*Work request:*
Every line of the data below should be retyped exactly, with no images carried over.

━━━ Material provided

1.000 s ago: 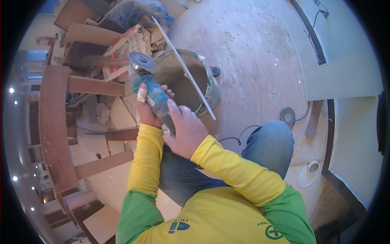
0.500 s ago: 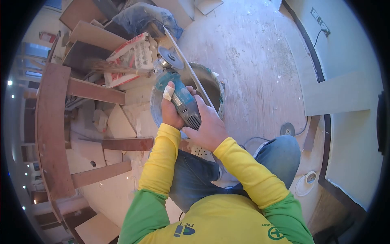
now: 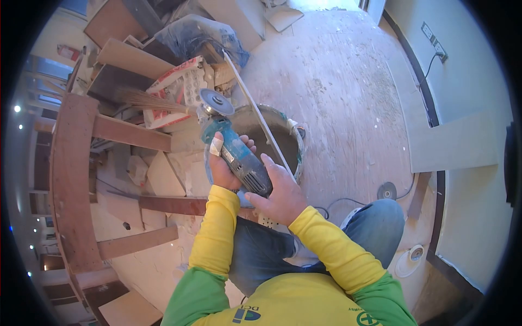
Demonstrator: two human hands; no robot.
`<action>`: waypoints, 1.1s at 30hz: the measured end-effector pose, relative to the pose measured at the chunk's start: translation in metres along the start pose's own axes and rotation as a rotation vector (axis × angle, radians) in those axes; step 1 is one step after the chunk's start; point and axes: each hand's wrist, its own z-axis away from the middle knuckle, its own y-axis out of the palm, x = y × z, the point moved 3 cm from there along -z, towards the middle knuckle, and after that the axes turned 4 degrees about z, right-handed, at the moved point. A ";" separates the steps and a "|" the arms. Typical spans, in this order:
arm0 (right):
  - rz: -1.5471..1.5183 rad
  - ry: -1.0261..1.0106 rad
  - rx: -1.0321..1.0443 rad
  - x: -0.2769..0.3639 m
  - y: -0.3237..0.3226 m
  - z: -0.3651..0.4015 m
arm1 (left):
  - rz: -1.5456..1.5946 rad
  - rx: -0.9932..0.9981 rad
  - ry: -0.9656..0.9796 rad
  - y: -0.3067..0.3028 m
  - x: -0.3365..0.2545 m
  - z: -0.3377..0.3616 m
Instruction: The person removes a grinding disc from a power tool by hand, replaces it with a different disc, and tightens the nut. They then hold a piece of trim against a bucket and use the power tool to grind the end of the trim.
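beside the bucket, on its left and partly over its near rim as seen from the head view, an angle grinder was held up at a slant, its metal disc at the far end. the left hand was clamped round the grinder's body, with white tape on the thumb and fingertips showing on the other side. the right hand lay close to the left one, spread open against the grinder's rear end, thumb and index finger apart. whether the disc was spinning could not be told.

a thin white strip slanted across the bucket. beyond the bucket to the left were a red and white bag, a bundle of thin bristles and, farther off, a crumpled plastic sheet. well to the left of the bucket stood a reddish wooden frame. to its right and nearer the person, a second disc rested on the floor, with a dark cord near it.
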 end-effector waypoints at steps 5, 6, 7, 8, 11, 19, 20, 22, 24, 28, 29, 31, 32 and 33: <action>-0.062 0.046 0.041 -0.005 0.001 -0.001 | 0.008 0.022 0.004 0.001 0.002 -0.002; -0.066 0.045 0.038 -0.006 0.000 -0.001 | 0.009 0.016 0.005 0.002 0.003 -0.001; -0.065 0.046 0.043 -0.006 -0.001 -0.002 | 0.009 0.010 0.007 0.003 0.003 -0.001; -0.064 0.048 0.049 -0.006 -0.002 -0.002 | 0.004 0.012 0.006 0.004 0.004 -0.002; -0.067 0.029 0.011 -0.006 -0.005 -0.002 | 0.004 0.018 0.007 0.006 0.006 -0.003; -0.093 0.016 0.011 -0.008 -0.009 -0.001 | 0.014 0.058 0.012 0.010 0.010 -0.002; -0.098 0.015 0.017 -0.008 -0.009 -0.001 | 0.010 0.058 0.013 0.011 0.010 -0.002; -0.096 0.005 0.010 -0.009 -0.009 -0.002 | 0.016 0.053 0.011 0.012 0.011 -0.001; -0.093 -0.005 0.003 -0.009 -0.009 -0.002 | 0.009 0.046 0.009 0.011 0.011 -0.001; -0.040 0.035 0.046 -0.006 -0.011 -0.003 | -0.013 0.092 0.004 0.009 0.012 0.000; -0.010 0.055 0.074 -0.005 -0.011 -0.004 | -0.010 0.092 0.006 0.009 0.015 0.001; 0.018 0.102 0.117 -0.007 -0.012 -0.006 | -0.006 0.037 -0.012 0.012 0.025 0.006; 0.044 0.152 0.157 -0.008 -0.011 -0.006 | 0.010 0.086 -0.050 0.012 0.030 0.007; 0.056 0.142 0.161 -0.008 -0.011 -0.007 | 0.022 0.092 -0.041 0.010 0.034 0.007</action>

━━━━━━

*Written response:*
1.000 s ago: 
0.500 s ago: 
now: 
Demonstrator: two human hands; no robot.
`<action>`: waypoints, 1.1s at 30hz: the measured end-effector pose, relative to the pose measured at the chunk's start: translation in metres along the start pose's own axes and rotation as a rotation vector (axis × angle, radians) in those axes; step 1 is one step after the chunk's start; point and axes: each hand's wrist, its own z-axis away from the middle knuckle, its own y-axis out of the palm, x = y × z, the point moved 3 cm from there along -z, towards the middle knuckle, and after that the axes turned 4 degrees about z, right-handed, at the moved point. A ";" separates the steps and a "|" the arms. Typical spans, in this order:
arm0 (right):
  - rz: -1.5471..1.5183 rad
  - ry: -1.0261..1.0106 rad
  - rx: -1.0321..1.0443 rad
  - x: -0.2769..0.3639 m
  - y: -0.3237..0.3226 m
  - z: -0.3651..0.4015 m
arm1 (left):
  - rz: -1.5456..1.5946 rad
  - rx: -0.9932..0.9981 rad
  - ry: -0.9656..0.9796 rad
  - y: -0.3067..0.3028 m
  - x: -0.3365..0.2545 m
  - z: -0.3377..0.3616 m
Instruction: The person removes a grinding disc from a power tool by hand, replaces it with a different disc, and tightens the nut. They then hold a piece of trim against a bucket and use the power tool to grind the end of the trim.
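beside the bucket, on its left and partly over its near rim as seen from the head view, an angle grinder was held up at a slant, its metal disc at the far end. the left hand was clamped round the grinder's body, with white tape on the thumb and fingertips showing on the other side. the right hand lay close to the left one, spread open against the grinder's rear end, thumb and index finger apart. whether the disc was spinning could not be told.

a thin white strip slanted across the bucket. beyond the bucket to the left were a red and white bag, a bundle of thin bristles and, farther off, a crumpled plastic sheet. well to the left of the bucket stood a reddish wooden frame. to its right and nearer the person, a second disc rested on the floor, with a dark cord near it.
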 end-effector waypoints at steps 5, 6, 7, 8, 11, 19, 20, 22, 24, 28, 29, 31, 32 and 33: <action>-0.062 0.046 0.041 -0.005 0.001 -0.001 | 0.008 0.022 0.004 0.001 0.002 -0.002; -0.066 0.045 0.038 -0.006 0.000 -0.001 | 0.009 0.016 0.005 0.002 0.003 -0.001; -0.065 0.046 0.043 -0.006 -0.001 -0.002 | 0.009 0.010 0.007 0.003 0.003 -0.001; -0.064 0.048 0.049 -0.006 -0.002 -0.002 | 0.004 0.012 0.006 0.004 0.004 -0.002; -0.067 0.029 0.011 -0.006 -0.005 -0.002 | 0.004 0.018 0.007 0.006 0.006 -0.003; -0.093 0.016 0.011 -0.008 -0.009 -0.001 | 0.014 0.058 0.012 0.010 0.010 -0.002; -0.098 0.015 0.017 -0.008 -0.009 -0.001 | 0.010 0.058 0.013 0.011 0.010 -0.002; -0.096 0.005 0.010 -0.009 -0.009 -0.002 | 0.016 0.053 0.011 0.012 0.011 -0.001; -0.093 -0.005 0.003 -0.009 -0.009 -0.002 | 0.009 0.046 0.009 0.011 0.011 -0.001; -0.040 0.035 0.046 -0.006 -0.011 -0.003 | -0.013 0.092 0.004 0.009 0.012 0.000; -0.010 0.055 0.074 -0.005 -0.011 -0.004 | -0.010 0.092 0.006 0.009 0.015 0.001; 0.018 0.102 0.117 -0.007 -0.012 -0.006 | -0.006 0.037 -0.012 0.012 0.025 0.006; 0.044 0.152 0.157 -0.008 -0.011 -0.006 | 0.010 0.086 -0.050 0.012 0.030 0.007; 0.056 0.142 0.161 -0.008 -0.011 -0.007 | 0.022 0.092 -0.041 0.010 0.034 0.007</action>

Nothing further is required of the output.